Top of AVAILABLE DATA

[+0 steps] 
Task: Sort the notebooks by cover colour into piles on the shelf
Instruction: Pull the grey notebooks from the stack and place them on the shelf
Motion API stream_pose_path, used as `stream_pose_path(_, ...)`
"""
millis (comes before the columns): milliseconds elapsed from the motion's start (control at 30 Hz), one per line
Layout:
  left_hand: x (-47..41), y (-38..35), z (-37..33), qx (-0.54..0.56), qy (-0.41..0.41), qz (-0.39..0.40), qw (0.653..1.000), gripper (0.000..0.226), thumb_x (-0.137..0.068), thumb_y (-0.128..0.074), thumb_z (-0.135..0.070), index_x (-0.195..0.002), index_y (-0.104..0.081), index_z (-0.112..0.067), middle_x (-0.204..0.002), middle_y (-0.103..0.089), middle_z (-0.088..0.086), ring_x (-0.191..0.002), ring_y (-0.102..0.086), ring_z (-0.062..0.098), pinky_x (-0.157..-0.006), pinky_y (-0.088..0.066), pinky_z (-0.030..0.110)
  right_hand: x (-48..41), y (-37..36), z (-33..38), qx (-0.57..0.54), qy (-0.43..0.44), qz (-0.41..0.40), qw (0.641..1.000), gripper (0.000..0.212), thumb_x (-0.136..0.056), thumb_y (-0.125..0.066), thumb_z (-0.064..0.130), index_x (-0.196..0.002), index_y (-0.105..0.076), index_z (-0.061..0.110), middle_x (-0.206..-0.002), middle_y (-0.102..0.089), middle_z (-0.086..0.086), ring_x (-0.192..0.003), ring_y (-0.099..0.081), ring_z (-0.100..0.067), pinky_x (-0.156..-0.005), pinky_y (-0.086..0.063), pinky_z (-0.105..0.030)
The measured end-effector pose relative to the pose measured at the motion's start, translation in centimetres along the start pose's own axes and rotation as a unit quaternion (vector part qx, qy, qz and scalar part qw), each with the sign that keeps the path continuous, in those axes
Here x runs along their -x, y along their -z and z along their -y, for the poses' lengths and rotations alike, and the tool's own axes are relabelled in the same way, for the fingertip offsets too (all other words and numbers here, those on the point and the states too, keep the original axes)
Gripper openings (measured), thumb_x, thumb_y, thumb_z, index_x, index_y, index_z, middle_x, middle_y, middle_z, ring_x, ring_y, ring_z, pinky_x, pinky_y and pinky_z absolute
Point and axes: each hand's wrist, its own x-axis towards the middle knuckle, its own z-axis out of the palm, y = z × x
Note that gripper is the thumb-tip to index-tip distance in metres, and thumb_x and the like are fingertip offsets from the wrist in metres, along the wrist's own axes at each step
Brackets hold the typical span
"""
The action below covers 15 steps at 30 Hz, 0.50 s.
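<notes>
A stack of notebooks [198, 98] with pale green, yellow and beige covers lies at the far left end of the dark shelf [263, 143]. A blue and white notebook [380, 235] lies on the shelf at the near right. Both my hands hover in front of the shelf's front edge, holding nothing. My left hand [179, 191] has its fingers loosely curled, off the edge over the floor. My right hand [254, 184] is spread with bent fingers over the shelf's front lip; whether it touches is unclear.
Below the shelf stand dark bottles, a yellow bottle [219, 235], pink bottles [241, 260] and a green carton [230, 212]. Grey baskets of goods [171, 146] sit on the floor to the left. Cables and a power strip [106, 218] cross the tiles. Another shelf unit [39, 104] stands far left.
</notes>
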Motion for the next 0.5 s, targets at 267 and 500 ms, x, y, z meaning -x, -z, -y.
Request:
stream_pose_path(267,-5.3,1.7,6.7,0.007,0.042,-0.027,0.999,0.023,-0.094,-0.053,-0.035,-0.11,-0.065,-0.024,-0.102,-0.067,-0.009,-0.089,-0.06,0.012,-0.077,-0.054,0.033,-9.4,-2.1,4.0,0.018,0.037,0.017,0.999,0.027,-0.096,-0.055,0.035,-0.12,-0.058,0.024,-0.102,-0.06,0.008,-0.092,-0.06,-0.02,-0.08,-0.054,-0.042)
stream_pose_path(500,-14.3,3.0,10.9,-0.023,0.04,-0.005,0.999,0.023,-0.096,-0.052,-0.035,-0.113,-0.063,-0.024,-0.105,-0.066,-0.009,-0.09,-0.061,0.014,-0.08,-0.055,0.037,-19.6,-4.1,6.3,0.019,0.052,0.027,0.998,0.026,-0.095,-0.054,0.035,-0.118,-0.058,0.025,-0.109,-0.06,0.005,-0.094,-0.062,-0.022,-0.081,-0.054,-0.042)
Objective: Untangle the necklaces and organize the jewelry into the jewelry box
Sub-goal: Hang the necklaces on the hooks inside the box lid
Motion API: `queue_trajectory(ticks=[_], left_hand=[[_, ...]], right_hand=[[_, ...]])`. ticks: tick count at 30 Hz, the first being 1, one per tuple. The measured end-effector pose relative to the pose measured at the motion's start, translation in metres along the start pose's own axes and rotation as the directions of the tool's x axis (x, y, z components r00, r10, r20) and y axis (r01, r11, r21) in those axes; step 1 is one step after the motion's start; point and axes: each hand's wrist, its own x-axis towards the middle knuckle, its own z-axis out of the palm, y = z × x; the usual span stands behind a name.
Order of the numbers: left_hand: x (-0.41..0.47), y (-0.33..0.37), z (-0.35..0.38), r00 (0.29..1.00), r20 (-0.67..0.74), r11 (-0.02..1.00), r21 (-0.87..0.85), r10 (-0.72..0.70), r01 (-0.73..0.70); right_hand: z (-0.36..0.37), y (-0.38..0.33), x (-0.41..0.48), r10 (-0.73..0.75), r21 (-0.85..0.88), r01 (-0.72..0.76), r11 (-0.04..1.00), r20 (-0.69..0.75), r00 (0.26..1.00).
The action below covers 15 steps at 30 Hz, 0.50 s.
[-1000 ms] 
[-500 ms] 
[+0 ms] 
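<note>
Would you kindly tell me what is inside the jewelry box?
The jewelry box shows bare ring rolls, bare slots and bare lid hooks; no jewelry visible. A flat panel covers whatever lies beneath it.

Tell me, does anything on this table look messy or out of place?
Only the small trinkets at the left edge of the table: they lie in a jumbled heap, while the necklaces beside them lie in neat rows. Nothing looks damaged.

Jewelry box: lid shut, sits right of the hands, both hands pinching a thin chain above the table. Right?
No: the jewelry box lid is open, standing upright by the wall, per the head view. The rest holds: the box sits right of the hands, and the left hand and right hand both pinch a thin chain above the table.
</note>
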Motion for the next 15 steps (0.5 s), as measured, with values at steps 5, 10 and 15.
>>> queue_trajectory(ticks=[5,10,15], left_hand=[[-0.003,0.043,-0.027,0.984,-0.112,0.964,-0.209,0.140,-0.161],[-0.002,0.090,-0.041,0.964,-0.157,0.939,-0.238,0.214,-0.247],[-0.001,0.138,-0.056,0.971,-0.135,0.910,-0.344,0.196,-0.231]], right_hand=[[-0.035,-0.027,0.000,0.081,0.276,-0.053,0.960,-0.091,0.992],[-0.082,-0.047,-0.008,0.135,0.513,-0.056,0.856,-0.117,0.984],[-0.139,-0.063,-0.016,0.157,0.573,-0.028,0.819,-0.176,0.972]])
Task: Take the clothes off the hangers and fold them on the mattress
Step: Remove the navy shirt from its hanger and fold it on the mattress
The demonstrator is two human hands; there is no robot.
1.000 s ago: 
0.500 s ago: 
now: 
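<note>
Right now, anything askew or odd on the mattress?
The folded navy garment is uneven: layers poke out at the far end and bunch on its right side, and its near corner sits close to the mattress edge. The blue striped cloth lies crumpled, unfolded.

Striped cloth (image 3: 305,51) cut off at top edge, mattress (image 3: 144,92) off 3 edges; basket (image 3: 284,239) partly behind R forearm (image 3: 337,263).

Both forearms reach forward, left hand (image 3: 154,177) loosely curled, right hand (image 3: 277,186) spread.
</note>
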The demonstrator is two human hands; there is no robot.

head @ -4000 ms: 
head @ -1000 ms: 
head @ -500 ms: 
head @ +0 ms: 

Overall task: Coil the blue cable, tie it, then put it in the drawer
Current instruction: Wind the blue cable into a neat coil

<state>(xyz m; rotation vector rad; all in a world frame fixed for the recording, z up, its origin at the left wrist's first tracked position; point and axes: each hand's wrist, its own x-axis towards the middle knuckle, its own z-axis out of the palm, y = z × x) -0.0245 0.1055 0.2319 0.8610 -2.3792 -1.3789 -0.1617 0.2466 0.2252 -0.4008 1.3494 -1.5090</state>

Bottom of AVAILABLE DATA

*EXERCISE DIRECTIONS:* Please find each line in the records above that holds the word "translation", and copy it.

*TASK OUTPUT:*
The measured end-effector pose relative to the pose measured at the motion's start, translation in centimetres along the start pose's own axes and rotation as a unit quaternion (vector part qx, qy, qz and scalar part qw), each with the sign that keeps the path continuous, in those axes
Motion API: `queue_trajectory(ticks=[_], left_hand=[[_, ...]], right_hand=[[_, ...]])`. ticks: tick count at 30 Hz, the first being 1, one per tuple. The measured end-effector pose relative to the pose measured at the motion's start, translation in metres along the start pose's own axes and rotation as the directions of the tool's x axis (x, y, z components r00, r10, r20) and y axis (r01, r11, r21) in those axes; step 1 is one step after the motion's start; point and axes: each hand's wrist, its own x-axis towards the middle knuckle, its own z-axis out of the palm, y = z × x; the usual span stands behind a name.

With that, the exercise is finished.